Mido has already proved over the course of the years, they are familiar with re-issuing watches from the past and the Tribute is no different: the case stops at a reasonable 40.5mm, yet it looks larger than what actually is because of its thickness that is not, in proportion, negligible (13.43mm); the box-shaped sapphire crystal amplifies this perception virtually and visibly. No ceramic insert on the bezel is a choice that I approve, Mido would have otherwise opted for a neo-vintage re-issue, following the likes of what Rado did when they launched the new Captain Cook, to bring you an example. This option helps to keep the retail price as low as possible, too.
I believe designers could have put additional effort into how the bezel works instead, given its one-way rotation is not crisp and doesn't do justice to an overall well-conceived package.

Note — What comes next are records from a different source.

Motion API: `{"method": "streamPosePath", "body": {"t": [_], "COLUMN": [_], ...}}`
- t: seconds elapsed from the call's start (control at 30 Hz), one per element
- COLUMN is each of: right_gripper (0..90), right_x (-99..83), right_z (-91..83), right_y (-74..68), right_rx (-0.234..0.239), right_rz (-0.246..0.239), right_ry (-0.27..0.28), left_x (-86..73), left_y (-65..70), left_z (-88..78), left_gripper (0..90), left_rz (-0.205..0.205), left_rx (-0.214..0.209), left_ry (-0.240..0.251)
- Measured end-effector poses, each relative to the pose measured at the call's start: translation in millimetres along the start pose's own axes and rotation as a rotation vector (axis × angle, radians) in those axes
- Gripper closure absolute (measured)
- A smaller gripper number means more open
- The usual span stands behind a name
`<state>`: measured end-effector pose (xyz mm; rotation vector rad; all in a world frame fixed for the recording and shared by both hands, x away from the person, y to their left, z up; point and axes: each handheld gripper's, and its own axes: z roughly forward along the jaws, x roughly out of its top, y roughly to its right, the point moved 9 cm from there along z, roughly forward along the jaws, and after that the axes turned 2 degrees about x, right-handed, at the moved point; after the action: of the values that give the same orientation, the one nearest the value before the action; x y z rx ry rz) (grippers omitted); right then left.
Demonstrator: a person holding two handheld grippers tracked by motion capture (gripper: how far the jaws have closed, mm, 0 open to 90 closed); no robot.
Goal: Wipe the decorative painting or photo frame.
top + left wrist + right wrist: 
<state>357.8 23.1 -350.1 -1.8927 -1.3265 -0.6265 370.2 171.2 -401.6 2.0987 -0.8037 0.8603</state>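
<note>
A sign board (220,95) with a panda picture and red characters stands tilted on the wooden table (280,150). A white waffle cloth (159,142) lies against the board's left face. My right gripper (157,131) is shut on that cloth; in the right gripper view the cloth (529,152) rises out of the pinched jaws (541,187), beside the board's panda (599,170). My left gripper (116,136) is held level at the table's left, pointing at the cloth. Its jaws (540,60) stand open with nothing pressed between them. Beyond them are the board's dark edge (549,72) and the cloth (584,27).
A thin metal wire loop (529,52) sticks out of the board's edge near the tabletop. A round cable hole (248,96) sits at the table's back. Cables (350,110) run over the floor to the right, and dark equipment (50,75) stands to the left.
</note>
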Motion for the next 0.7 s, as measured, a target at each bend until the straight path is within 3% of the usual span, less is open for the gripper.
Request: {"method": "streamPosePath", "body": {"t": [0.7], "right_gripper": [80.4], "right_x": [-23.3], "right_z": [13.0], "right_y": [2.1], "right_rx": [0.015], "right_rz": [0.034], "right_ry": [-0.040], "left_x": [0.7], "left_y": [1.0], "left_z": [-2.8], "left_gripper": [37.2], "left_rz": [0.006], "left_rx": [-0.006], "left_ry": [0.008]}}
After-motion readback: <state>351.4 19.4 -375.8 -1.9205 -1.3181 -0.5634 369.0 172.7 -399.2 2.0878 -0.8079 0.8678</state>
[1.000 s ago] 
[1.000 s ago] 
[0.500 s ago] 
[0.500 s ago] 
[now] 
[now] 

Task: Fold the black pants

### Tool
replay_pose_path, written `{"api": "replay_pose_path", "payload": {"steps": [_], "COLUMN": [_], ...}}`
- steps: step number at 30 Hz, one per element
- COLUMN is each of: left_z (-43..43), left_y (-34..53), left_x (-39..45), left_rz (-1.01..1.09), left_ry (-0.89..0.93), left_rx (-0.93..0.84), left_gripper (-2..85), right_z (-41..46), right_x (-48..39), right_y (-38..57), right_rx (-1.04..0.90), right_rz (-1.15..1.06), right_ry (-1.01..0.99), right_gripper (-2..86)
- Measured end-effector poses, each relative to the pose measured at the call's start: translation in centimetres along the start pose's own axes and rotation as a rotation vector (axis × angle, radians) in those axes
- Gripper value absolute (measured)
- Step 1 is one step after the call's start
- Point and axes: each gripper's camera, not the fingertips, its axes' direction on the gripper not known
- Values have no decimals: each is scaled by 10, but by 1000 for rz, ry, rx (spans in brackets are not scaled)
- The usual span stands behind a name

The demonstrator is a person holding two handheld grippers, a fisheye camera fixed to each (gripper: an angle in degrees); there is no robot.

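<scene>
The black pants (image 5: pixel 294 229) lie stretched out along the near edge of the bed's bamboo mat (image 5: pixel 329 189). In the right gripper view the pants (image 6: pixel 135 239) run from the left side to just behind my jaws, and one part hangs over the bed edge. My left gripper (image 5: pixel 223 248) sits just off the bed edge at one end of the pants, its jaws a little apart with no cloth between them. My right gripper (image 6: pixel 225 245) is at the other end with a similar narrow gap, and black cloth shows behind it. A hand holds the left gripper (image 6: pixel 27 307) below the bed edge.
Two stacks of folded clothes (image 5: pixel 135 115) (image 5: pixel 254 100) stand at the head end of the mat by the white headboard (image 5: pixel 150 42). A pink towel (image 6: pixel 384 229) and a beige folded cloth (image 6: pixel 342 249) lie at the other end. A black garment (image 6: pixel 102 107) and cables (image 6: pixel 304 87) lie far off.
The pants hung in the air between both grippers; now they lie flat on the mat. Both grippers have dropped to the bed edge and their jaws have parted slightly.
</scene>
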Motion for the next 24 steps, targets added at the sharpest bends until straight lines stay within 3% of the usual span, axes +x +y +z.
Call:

Thumbs up to the steel bracelet, whose folding buckle is nicely crafted indeed, can be extended, and sports a beautiful mirror finish; it adds that 70s looking feel, and is a nod to shark-proof bracelets that remind an old or modern Ploprof.
Regarding product specifications, I think that a 200m water resistance along with extendable bracelet is more than enough for any current professional diving instrument (saturation diving excluded, unless you opt for an Ocean Star Diver 600), and the timepieces' style is perfect once you remove your diving suit and prepare for your late afternoon aperitif party.
This dual-purpose attribute is the winning factor to most modern vintage diving watches, in my opinion. Eighty hours of power reserve are no news any longer and guarantee peace of mind you'll never run out of charge, yet I am curious to find out whether engineers at ETA are working on getting a 100-hour power reserve out of their base movements, and so increase their competitive advantage further. A Mido Ocean Star Tribute sells for €990, which is a citicism-proof retail price and much bang for your buck, regardless of whether you like this style or not which is, as always, subjective.